ROCHESTER, N.Y. (AP) – Unable to woo private investors, the city of Rochester wants to buy an idled high-speed ferry and relaunch daily voyages to Toronto, its glamorous neighbor on the far shore of Lake Ontario.
The $42 million Spirit of Ontario, a 55-mph catamaran that carried 140,000 passengers in its first 80 days of sailing, has been tied up at its home port here since Sept. 7 with debts of $1.7 million.
“Our community has a rare opportunity to work together in the restructuring of this venture, a venture that has demonstrated in its short lifetime a powerfully positive potential,” Mayor William Johnson Jr. said Thursday. “It deserves the opportunity … to play itself out.”
Without warning, private operator Canadian American Transportation Systems halted twice-a-day roundtrip crossings between Rochester and Toronto, blaming its financial woes on a string of mishaps and cross-border regulatory hurdles.

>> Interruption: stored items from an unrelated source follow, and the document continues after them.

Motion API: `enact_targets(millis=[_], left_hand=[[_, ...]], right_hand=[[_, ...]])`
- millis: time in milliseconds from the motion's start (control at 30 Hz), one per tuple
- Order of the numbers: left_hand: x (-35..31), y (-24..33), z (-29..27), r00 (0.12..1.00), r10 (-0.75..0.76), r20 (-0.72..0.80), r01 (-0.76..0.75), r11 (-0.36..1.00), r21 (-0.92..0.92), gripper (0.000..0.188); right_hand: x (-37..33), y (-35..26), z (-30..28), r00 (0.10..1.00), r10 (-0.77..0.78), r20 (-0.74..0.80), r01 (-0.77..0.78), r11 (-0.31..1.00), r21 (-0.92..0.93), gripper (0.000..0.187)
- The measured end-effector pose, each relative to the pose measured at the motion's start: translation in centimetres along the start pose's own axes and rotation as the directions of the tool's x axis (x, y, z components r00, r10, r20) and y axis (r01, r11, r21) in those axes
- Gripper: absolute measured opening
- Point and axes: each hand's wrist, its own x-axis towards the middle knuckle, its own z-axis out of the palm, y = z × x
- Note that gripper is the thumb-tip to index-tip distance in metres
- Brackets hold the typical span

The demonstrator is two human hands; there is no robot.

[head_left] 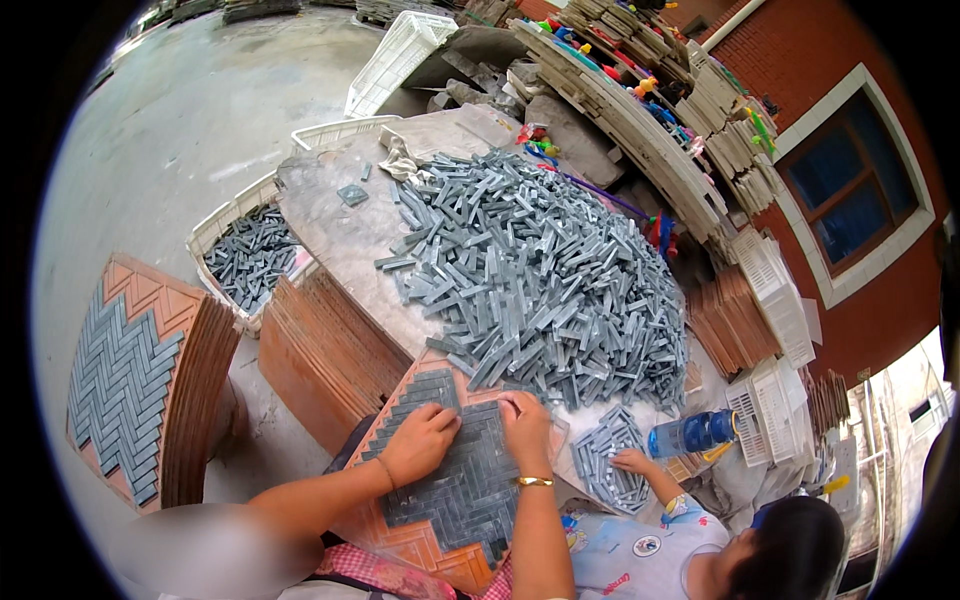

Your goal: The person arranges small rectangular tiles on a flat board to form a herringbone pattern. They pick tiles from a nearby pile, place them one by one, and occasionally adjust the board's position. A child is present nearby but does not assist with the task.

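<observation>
A reddish-brown grooved template board [440, 540] lies in front of me, largely covered by dark grey stone strips [450, 490] in a herringbone pattern. My left hand [425, 445] rests over the strips at the left, fingers curled and fingertips together. My right hand [525, 432] is at the board's far right part, thumb and fingers drawn together at the edge of the laid strips. Whatever is between the fingertips of either hand is too small or hidden to make out. Just beyond the board rises a large heap of loose grey stone strips [540, 270].
At the left, a filled herringbone board [125, 390] tops a stack. Nearby stand more brown boards [320, 350] and a white crate [210, 262] of strips. A child [660, 550] at my right touches a cluster of strips [612, 450] beside a blue water bottle [690, 433].
</observation>
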Motion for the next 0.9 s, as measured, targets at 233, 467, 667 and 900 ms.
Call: enact_targets(millis=[233, 467, 667, 900], left_hand=[[0.5, 0.5, 0.0, 0.996, -0.012, 0.090, 0.010, 1.000, 0.020, 0.033], [1.1, 1.1, -0.5, 0.992, -0.004, 0.129, 0.002, 1.000, 0.013, 0.052], [0.3, 1.0, 0.9, 0.964, -0.034, 0.264, 0.025, 0.999, 0.034, 0.063], [0.1, 1.0, 1.2, 0.968, -0.026, 0.249, 0.022, 1.000, 0.021, 0.064]], right_hand=[[-0.7, 1.1, 1.1, 0.997, -0.080, -0.005, 0.077, 0.973, -0.217, 0.011], [-0.2, 3.0, -3.7, 0.980, 0.149, -0.132, -0.157, 0.986, -0.050, 0.016], [-0.2, 3.0, -2.6, 0.984, -0.172, -0.043, 0.157, 0.958, -0.242, 0.027], [0.8, 0.7, 1.6, 0.999, -0.021, -0.047, 0.010, 0.974, -0.226, 0.034]])
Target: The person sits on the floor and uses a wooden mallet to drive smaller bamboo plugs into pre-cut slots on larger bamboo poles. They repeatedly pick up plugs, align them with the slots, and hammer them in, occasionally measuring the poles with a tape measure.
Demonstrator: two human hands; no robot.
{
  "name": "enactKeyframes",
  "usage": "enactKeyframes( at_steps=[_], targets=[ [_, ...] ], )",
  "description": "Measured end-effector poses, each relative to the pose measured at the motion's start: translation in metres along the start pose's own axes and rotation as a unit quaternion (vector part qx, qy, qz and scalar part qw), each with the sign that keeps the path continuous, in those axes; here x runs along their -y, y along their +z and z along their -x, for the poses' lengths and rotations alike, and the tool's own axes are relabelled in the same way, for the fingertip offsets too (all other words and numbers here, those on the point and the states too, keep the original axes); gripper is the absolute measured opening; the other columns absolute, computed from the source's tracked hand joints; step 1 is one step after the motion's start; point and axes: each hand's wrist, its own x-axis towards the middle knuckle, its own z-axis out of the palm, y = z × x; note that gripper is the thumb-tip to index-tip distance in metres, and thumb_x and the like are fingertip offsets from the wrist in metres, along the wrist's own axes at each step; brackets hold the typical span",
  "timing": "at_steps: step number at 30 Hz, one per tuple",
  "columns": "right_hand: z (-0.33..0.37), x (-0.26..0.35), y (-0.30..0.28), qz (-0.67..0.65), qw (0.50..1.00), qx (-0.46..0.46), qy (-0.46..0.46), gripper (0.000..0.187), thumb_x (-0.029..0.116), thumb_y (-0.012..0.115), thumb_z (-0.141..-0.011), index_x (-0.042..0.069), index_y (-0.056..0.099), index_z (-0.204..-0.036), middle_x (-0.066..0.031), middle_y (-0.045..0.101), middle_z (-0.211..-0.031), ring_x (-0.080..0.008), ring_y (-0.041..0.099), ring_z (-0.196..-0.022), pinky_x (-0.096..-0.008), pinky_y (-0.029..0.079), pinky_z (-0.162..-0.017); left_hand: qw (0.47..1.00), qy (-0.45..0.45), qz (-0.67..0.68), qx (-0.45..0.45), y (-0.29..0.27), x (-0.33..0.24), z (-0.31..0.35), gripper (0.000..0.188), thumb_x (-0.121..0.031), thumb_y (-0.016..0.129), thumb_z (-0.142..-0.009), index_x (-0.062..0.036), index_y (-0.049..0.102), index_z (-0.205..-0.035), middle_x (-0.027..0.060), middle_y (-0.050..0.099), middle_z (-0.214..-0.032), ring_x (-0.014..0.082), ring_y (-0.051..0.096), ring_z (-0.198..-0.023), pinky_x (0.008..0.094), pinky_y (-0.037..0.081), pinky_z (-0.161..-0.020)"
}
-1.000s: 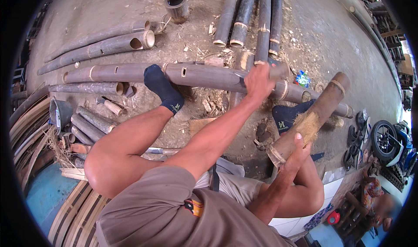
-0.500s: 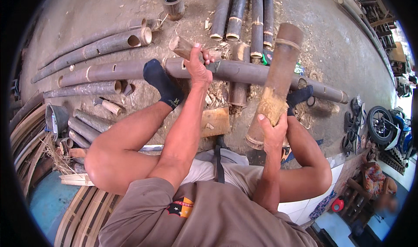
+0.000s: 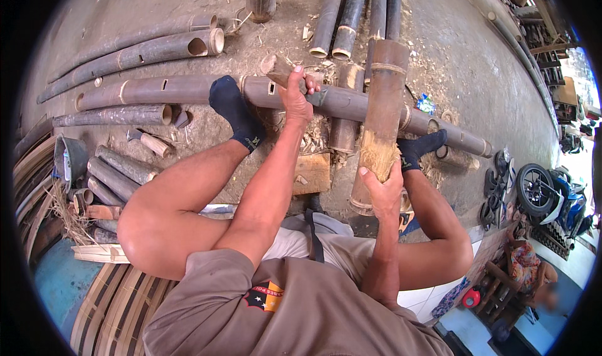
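My left hand is closed around the wooden handle of a chisel. Its dark blade end points right and meets a long brown bamboo pole lying crosswise in front of me; the exact tip is hard to make out. In my right hand is a short, thick bamboo mallet, gripped near its lower end beside a frayed, fibrous patch. The mallet is raised over the pole, apart from the chisel. Rectangular slots are cut in the pole, and my socked feet rest against it.
A short bamboo support lies under the pole, near a wooden block. More bamboo poles lie at left and far ahead. A bucket, split strips, sandals, a motorbike and a seated person surround me.
The mallet has swung left and stands more upright, closer to the chisel. My left hand keeps its grip, and the whole view has shifted slightly.
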Motion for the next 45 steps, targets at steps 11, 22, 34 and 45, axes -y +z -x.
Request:
enactKeyframes(
  at_steps=[11, 22, 34, 45],
  targets=[
    [-0.003, 0.002, 0.002, 0.011, 1.000, 0.007, -0.004, 0.068, 0.012, 0.081, -0.086, -0.001, 0.052, -0.146, -0.0142, 0.074, -0.118, -0.0202, 0.070, -0.105, -0.0358, 0.055, -0.095, 0.999, 0.006, -0.041, -0.012, -0.003, 0.001, 0.004, 0.029, -0.034, 0.072, -0.094, -0.0098, 0.055, -0.092, 0.0048, 0.052, -0.069, 0.0166, 0.049, -0.061, 0.0383, 0.051, -0.066],
    [-0.005, 0.010, 0.006, 0.055, 0.997, 0.009, -0.048, 0.078, 0.014, 0.082, -0.083, 0.001, 0.048, -0.152, -0.0167, 0.075, -0.119, -0.0275, 0.073, -0.108, -0.0395, 0.056, -0.097, 0.994, 0.057, -0.089, -0.002, -0.004, -0.001, 0.006, 0.022, -0.022, 0.072, -0.094, -0.0054, 0.057, -0.095, 0.0032, 0.055, -0.067, 0.0140, 0.052, -0.058, 0.0382, 0.053, -0.064],
    [-0.099, 0.257, 0.083, 0.209, 0.789, 0.135, -0.562, 0.088, 0.045, 0.086, -0.076, 0.018, 0.050, -0.152, -0.0180, 0.073, -0.104, -0.0407, 0.073, -0.090, -0.0461, 0.060, -0.074, 0.977, 0.145, -0.150, 0.036, -0.040, 0.023, -0.003, 0.037, -0.016, 0.071, -0.097, 0.0004, 0.058, -0.127, 0.0086, 0.067, -0.118, 0.0199, 0.064, -0.105, 0.0371, 0.051, -0.100],
    [-0.087, 0.308, 0.141, 0.251, 0.703, 0.130, -0.653, 0.057, 0.042, 0.080, -0.084, 0.013, 0.061, -0.129, -0.0172, 0.074, -0.085, -0.0359, 0.076, -0.080, -0.0473, 0.059, -0.065, 0.990, 0.077, -0.108, 0.048, -0.015, 0.022, 0.021, 0.024, -0.019, 0.073, -0.095, -0.0040, 0.063, -0.110, 0.0068, 0.069, -0.105, 0.0176, 0.066, -0.090, 0.0330, 0.054, -0.081]
  ],
)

The mayor proposed creating a public authority that would sell government-backed bonds, buy the ferry for an estimated $40 million and restart services year-round beginning in April.

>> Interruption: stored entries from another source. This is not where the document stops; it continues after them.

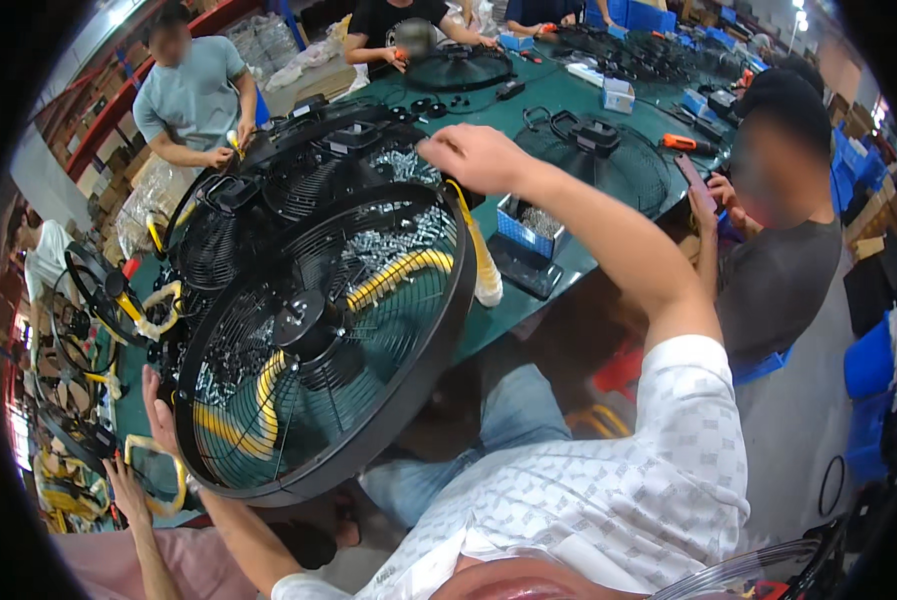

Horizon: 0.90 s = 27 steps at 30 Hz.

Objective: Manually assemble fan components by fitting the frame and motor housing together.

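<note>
A large round black fan housing (465, 290) with a wire grille leans tilted in front of me at the table's edge. Through the grille show its motor hub (306, 325), a yellow curved tube (268, 400) and many small metal parts (408, 228). My left hand (160, 412) lies along the housing's left outer rim, fingers stretched out. Above the far right rim is my right hand (478, 160), its fingers bent inward; what they hold, if anything, is hidden. Just below it a yellow handle (476, 245) with a plastic-wrapped end hangs beside the rim.
More black fans lie on the green table (513, 318). A blue box of small parts (530, 228) stands right of the housing. An orange power screwdriver (688, 145) lies farther off. A person with a phone (693, 178) sits at right; a co-worker's hand (126, 492) is at lower left.
</note>
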Tool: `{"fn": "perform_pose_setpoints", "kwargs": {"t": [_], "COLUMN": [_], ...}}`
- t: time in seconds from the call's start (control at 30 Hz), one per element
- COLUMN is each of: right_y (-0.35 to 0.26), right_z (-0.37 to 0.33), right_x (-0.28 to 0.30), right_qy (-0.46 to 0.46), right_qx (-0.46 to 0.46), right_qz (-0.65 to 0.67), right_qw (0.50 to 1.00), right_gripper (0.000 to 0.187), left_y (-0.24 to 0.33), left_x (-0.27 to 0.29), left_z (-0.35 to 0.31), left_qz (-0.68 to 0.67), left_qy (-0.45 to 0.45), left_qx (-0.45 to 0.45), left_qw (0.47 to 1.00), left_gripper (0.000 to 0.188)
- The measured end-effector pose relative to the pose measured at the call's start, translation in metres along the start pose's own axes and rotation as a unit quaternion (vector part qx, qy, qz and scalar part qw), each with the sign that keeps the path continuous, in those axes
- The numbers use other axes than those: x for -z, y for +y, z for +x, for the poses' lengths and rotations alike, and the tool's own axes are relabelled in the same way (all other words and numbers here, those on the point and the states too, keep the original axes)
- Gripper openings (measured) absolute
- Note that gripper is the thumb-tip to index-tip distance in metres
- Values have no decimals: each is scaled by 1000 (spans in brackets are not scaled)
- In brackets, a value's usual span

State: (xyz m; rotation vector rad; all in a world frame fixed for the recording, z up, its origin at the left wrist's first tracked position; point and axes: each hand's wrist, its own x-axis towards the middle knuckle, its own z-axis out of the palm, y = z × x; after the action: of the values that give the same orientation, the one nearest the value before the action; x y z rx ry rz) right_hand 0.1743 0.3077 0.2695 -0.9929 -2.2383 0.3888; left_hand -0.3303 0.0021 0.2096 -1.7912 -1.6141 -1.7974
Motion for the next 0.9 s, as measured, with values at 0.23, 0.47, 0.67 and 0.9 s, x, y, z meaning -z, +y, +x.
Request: {"fn": "perform_pose_setpoints", "kwargs": {"t": [0.23,0.47,0.67,0.9], "right_y": [22,5,-10,-31], "right_z": [-15,58,-22,26], "right_x": [-15,-8,-8,0], "right_qy": [58,-337,152,-222], "right_qx": [315,-52,281,-141], "right_qz": [-101,-40,-45,103], "right_qw": [942,939,947,959], "right_gripper": [21,31,18,31], "left_y": [13,-12,-19,-19], "left_x": [26,-20,-9,-18], "left_z": [34,-8,-7,-13], "left_qz": [204,-173,-104,-130], "left_qy": [-120,133,107,170], "left_qx": [211,115,63,61], "left_qw": [948,969,987,975], "left_gripper": [48,33,28,23]}}
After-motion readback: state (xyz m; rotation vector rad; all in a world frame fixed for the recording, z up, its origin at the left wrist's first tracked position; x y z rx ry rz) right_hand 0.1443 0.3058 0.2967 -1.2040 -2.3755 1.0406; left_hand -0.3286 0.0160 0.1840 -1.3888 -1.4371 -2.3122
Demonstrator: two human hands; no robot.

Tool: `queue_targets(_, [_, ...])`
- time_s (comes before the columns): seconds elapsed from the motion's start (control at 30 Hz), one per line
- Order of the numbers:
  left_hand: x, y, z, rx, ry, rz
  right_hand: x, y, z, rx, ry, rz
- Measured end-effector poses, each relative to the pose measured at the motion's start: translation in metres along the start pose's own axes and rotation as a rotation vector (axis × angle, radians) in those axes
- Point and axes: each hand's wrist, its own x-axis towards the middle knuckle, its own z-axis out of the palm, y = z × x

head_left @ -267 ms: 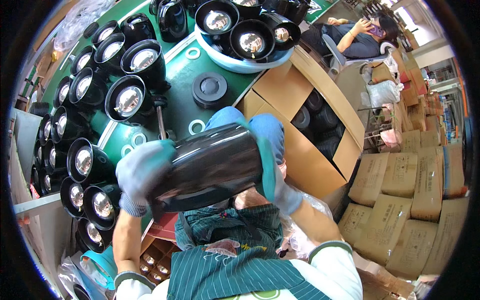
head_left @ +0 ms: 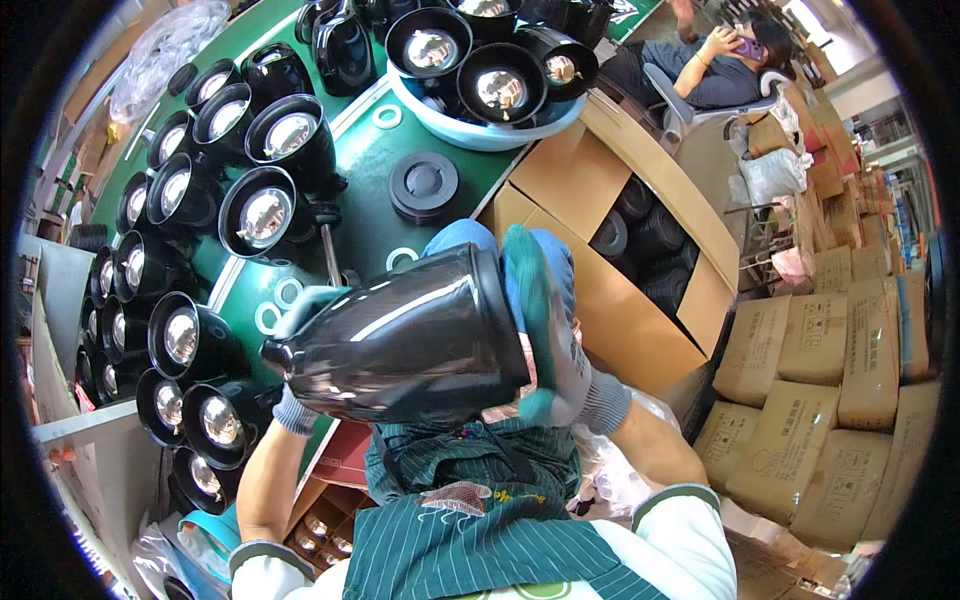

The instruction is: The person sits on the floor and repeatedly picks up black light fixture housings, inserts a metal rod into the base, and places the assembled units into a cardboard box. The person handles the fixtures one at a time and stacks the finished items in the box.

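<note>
I hold a glossy black kettle body [head_left: 400, 335] on its side in front of my chest. My right hand [head_left: 545, 320], in a blue-green work glove, is pressed flat over its wide base end. My left hand [head_left: 295, 400], also gloved, grips the narrower end from beneath and is mostly hidden behind the kettle body. A round black base part [head_left: 424, 185] lies on the green table [head_left: 365, 150] just beyond. White ring gaskets [head_left: 280, 300] lie on the table by my left hand.
Several open black kettle bodies [head_left: 265, 215] with shiny metal bottoms crowd the left of the table. A pale blue basin [head_left: 480, 130] holds more. An open cardboard box [head_left: 640, 250] with black parts stands at right, stacked cartons [head_left: 830, 380] beyond. A seated person [head_left: 720, 60] is far right.
The kettle body has tilted slightly and moved a little toward my chest. Both hands keep their hold.
</note>
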Motion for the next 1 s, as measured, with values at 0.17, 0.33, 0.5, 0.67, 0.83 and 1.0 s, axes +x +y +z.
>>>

The city’s business plan, which would need state as well as city council approval, is backed by the ferry’s main investors – Dutch bank ABN AMRO and Export Finance and Insurance Corp., an arm of the Australian government, the mayor said.
The proposal “does not require additional taxpayer support” and protects more than $50 million in public funds invested to build port terminals, the mayor said. In contrast, the ferry company’s relaunch plan hinged on extra taxpayer help and was rejected by lenders, he said.

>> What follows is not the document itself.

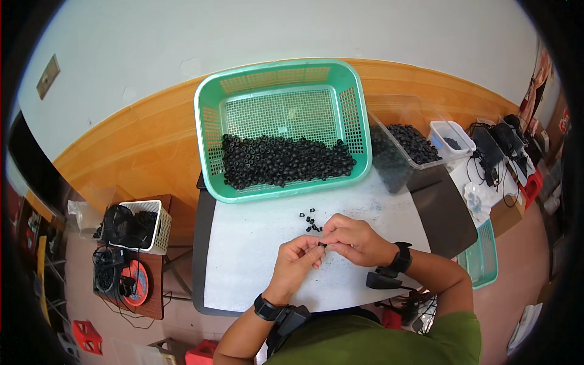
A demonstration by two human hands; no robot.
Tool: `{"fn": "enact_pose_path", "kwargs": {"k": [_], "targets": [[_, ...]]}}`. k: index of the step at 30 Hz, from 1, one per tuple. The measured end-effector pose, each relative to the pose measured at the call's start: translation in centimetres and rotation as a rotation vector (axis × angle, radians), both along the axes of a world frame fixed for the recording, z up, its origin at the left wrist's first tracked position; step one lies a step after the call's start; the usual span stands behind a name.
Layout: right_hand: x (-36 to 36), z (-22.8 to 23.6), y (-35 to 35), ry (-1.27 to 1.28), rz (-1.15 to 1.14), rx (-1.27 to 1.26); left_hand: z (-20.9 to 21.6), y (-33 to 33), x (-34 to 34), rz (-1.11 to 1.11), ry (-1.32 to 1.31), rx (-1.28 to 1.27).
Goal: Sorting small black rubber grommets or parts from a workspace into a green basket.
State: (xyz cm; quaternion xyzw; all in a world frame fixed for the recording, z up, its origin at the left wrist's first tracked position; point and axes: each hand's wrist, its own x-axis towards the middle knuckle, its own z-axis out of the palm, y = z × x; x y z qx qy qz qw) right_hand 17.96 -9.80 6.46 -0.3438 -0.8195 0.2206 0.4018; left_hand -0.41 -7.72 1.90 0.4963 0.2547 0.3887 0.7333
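Observation:
My left hand (295, 260) and my right hand (354, 239) meet over the white sheet (243, 255) on the table. Between their fingertips is a small black part (322, 244), mostly covered by the fingers. The left fingers pinch it from one side, and the right thumb and forefinger close on it from the other. Just beyond the hands lie several loose small black pieces (309, 220) on the sheet. Farther back, a green plastic basket (282, 196) stands tilted, with a heap of black ring-like parts (286, 161) along its lower side.
Right of the basket are a clear bin of black parts (413, 143) and a small white tub (451, 137). Black cables (486, 158) lie farther right. At left, a white basket (159, 228) and an orange-red dish (137, 286) rest on a brown side table. Red stools (87, 336) stand below.

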Motion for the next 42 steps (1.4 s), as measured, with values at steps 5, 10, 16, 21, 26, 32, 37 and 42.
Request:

“I do not think we should beat ourselves up over a project that has tremendous public support,” Johnson said. “People want the ferry to operate. Yes, I would prefer that it could operate with private-sector dollars. To date, that has not been possible.”
The city will keep negotiating in hopes that the ferry company will “come in and essentially save the operation” but the lenders have “made it clear to us their objective is to get their money and they’ll sell (the ferry) on the open market,” the mayor said.
“It is our hope that we resolve this consensually, not in the courts,” said the city’s corporation counsel, Linda Kingsley. “An offer’s been made, we think it’s a fair one, and we hope we can accomplish a voluntary transfer of the boat.”
Boosters hope the ferry will open up a popular international gateway and create strong links with the dynamic Toronto area, which is home to nearly five million people.
The 171-mile road trip to Toronto usually takes three to four hours, and far longer when there are backups at the border near Niagara Falls. The ship got there in two hours, 15 minutes.
Only three other high-speed car ferries operate in the United States.
Built in Perth, Australia, the Spirit of Ontario was supposed to be the first one plying the Great Lakes. Its April 30 launch was scrubbed, however, after it sideswiped a pier in New York City. The 40-mph Lake Express car ferry was launched June 1 on Lake Michigan, cutting in half a five-hour road trip between Milwaukee and Muskegon, Mich.
The Spirit of Ontario’s maiden voyage finally came on June 18. After a rocky start, it carried 60,000 passengers in August alone – helped by half-price, one-way fares of $16 on three weekdays. The 284-foot-long, five-story-tall vessel can load 774 passengers and 220 cars.